**Try it:**
Only the lines from the one containing "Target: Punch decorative" through the one containing "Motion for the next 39" should be printed, exactly as they appear below, with both ends included.

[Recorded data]
◆ ◆ ◆ ◆ ◆ ◆ ◆
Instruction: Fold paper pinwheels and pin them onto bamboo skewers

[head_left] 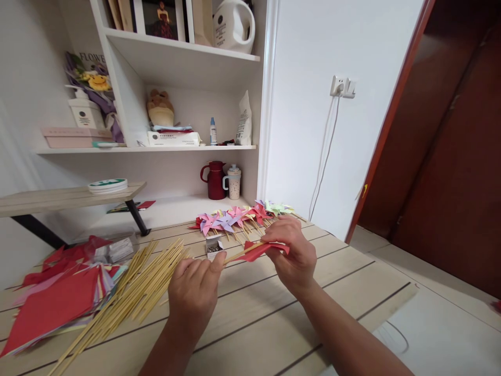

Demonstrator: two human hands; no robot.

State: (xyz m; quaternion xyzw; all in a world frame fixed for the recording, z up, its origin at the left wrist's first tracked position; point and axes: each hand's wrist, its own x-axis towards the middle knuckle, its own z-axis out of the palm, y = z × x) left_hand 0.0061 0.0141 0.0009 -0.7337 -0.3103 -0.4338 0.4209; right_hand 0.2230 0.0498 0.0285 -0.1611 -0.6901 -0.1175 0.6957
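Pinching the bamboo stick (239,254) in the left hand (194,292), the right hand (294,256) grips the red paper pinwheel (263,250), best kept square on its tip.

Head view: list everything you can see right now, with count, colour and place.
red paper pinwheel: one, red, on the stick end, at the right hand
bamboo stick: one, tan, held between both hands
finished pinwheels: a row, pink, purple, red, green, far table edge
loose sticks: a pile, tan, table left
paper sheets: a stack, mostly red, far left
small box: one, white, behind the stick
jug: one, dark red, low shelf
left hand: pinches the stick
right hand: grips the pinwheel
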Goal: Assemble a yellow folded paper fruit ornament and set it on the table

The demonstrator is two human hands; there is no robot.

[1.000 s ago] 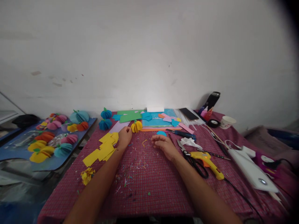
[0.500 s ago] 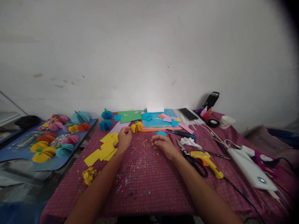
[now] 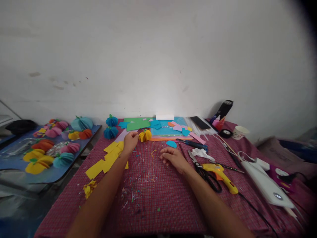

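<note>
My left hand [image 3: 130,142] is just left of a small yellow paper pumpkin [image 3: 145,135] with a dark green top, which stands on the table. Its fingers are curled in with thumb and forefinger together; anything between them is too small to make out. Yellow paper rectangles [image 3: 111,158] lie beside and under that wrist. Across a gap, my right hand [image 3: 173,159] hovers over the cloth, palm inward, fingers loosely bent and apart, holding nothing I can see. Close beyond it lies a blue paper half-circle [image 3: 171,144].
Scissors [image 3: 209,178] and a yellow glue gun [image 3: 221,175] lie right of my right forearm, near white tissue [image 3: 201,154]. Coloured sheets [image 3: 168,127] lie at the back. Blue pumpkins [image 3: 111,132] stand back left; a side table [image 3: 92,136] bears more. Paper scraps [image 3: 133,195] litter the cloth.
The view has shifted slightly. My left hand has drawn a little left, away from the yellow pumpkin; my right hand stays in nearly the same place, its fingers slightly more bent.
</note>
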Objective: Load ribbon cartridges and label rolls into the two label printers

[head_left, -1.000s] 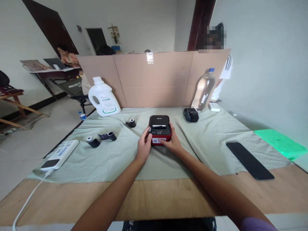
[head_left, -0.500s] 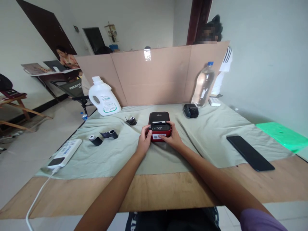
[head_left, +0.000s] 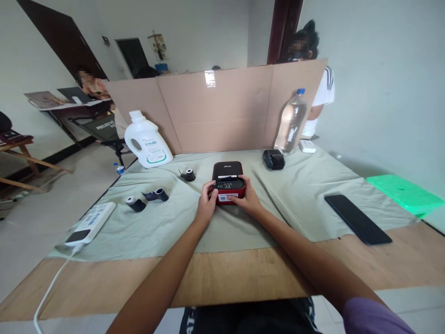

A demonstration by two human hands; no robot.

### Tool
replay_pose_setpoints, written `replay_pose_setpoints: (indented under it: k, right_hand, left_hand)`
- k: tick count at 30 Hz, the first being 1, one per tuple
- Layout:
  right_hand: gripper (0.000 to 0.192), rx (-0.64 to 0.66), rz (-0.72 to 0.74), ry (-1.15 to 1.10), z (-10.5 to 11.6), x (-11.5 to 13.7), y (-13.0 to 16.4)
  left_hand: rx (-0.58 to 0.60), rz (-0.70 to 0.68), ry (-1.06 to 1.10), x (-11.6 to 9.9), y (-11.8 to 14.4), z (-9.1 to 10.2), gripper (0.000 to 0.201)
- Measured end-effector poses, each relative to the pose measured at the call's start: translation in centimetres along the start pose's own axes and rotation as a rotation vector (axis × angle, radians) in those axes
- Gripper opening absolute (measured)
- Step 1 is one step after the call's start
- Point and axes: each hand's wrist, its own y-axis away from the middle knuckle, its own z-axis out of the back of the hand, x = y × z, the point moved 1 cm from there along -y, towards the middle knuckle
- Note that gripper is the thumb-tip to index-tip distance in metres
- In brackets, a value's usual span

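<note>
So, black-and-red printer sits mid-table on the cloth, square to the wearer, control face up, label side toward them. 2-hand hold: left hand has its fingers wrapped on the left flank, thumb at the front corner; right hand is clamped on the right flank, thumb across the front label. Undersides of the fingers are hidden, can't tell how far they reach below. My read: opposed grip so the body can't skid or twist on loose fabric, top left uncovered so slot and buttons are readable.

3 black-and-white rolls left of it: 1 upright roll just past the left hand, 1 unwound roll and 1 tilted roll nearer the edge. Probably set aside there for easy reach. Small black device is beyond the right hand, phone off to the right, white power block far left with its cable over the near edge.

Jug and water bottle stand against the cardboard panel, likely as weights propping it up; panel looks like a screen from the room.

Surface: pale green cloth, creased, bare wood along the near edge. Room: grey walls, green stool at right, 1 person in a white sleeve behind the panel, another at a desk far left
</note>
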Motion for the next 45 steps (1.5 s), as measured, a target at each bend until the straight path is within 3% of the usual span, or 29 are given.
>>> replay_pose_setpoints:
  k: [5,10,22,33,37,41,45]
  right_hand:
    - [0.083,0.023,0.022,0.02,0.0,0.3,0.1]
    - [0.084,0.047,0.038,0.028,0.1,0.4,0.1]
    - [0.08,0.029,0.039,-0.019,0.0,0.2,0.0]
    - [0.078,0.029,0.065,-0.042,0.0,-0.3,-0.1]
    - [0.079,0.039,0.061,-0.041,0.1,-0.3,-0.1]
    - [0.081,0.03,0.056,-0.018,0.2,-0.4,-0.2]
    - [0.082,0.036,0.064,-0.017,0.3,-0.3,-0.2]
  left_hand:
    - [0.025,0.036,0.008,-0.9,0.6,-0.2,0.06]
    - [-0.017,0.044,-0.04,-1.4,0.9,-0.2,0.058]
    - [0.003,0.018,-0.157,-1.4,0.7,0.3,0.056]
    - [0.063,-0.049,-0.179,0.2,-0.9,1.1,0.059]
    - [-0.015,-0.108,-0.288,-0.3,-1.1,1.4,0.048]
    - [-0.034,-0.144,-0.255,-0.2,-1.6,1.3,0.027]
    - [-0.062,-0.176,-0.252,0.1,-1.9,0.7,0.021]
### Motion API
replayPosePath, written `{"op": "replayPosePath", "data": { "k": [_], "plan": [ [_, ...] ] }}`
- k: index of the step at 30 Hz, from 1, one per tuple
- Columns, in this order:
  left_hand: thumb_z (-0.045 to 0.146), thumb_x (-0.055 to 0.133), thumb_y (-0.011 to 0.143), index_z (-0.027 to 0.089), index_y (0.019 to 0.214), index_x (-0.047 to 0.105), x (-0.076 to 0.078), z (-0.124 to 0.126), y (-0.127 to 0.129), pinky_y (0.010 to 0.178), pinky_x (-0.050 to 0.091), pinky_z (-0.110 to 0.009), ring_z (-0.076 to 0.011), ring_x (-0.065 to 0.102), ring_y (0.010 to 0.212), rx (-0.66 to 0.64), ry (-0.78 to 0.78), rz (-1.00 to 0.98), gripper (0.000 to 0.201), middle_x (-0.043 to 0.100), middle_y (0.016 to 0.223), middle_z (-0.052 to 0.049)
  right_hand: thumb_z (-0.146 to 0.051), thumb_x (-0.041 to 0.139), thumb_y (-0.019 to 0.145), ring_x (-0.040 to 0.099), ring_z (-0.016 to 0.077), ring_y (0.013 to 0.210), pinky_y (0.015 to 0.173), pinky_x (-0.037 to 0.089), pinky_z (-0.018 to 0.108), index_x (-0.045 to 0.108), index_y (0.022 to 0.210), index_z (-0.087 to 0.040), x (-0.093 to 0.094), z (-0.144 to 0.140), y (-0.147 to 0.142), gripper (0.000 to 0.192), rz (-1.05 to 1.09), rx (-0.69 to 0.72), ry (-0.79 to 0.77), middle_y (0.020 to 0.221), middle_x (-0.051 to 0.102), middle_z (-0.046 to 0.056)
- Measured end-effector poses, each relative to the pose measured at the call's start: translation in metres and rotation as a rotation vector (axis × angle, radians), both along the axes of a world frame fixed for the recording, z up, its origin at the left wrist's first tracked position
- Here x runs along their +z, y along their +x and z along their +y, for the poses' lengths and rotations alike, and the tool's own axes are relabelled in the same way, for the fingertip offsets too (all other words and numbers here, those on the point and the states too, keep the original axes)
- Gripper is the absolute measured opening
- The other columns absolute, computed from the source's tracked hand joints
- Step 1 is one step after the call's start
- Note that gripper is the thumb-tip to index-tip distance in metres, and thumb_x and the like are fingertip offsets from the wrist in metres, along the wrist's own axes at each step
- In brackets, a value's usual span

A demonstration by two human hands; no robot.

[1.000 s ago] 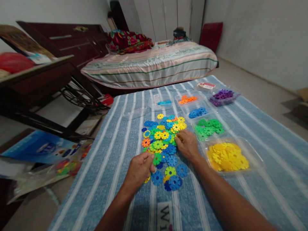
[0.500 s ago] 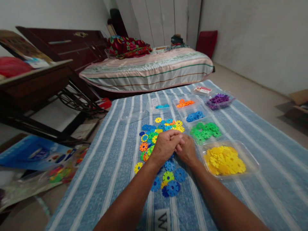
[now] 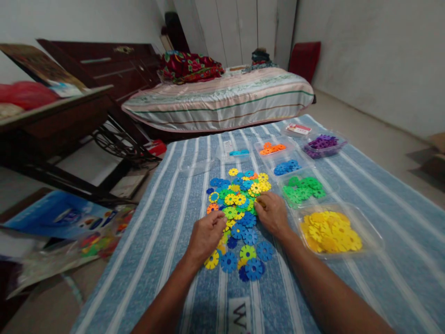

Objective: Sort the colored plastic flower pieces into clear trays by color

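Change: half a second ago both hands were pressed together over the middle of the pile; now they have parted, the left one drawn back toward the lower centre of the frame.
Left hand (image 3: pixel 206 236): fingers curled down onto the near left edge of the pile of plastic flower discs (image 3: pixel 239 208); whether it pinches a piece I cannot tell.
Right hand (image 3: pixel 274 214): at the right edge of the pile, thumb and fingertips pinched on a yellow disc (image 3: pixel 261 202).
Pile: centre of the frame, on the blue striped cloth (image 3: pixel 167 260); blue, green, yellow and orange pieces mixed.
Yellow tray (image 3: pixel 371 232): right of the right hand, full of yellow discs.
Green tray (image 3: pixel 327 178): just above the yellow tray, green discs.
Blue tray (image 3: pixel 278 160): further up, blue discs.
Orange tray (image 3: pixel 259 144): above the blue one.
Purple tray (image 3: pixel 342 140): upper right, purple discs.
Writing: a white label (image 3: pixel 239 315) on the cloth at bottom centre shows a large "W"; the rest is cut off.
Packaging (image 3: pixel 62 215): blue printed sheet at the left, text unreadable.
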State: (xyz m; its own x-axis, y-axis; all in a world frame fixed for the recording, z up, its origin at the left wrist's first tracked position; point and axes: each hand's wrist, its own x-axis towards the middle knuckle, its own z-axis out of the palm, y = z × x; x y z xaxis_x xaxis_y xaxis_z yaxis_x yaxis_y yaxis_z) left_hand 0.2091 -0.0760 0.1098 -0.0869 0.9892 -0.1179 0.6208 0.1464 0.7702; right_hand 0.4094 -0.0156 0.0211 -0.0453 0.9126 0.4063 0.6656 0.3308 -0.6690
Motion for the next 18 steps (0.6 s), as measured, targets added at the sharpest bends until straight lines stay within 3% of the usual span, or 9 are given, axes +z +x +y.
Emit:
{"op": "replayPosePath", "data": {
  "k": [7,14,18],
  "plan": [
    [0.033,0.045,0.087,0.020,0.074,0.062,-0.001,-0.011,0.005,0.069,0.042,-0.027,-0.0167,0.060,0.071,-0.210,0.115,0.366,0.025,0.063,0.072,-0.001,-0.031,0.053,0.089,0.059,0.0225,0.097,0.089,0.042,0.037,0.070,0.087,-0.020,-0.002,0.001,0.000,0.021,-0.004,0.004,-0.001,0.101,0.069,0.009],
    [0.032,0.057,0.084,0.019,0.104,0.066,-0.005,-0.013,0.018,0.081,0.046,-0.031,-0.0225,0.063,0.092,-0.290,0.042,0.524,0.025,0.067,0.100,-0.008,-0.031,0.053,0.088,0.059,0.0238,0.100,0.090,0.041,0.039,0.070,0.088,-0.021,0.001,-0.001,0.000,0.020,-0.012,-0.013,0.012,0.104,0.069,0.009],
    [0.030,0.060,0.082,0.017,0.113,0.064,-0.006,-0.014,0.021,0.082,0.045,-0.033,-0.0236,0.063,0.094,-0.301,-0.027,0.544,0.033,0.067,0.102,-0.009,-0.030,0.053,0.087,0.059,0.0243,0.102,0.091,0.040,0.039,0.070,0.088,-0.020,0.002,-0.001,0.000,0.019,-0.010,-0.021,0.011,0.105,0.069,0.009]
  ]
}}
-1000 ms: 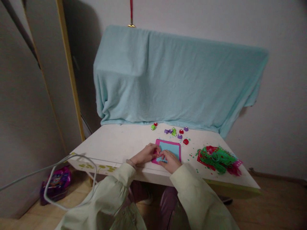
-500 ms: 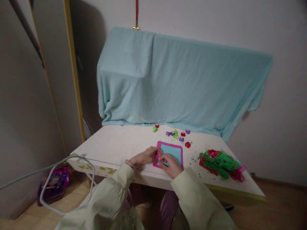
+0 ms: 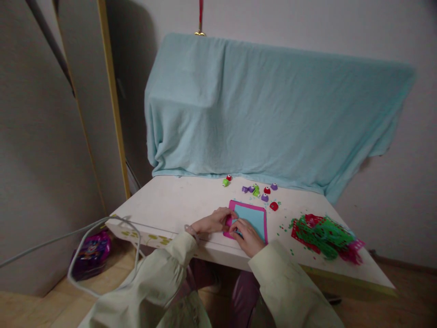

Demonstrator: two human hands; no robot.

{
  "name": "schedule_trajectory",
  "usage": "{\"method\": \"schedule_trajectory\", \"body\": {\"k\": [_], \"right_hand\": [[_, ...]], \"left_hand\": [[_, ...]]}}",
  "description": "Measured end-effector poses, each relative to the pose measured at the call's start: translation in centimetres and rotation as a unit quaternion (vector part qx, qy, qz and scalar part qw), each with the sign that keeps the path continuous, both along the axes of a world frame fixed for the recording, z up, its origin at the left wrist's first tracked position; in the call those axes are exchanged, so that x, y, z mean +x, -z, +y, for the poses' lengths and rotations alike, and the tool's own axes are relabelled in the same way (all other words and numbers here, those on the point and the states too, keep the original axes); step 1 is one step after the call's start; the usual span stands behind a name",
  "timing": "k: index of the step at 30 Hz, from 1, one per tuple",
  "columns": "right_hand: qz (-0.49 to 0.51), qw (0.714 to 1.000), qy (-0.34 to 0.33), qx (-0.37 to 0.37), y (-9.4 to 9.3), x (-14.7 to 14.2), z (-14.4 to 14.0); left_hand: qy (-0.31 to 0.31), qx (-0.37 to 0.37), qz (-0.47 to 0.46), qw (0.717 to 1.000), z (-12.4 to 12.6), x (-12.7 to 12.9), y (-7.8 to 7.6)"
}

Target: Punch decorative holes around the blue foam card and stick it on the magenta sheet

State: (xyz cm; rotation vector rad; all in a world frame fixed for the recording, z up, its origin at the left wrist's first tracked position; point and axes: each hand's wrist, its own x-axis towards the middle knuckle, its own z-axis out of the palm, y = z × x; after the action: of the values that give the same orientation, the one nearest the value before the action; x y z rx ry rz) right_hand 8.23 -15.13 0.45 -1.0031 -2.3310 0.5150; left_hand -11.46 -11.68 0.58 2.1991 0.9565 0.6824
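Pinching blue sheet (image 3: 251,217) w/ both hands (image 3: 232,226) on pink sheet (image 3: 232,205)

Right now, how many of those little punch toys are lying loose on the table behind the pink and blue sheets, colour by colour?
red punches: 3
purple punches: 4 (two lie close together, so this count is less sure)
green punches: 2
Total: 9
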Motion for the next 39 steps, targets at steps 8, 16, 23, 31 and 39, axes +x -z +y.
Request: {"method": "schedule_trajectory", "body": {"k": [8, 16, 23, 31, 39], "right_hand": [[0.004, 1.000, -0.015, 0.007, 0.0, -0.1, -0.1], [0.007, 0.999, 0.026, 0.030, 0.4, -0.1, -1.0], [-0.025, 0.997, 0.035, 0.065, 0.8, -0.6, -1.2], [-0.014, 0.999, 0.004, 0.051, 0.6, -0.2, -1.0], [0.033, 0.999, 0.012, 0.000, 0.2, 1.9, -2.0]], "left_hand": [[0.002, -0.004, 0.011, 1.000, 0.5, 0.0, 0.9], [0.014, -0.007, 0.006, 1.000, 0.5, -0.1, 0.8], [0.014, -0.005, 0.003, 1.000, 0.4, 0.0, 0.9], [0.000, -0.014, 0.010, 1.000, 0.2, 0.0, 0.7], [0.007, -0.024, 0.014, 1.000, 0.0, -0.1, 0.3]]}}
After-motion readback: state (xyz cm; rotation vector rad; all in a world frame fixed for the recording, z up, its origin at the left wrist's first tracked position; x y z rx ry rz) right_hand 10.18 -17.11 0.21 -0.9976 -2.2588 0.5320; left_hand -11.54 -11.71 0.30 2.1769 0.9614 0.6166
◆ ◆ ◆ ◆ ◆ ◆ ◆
**Exercise response:**
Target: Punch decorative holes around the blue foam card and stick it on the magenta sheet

State: (xyz cm; rotation vector rad; all in a world frame fixed for the recording, z up, its origin at the left wrist's first tracked position; point and axes: each hand's wrist, its own x-axis towards the middle knuckle, its own z-axis out of the palm, y = z × x; after the action: of the values that give the same orientation, the one nearest the value before the action; x y z rx ry rz) right_hand 8.23 -15.13 0.45 -1.0031 -2.3310 0.5150; left_hand -11.46 -11.68 0.58 2.1991 0.9565 0.6824
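Pinching blue sheet (image 3: 251,217) w/ both hands (image 3: 232,226) on pink sheet (image 3: 232,205)

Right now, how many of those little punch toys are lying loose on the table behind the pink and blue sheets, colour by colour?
red punches: 3
purple punches: 4 (two lie close together, so this count is less sure)
green punches: 2
Total: 9
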Motion for the next 39 steps, targets at steps 8, 16, 23, 31 and 39, axes +x -z +y.

The exercise is done.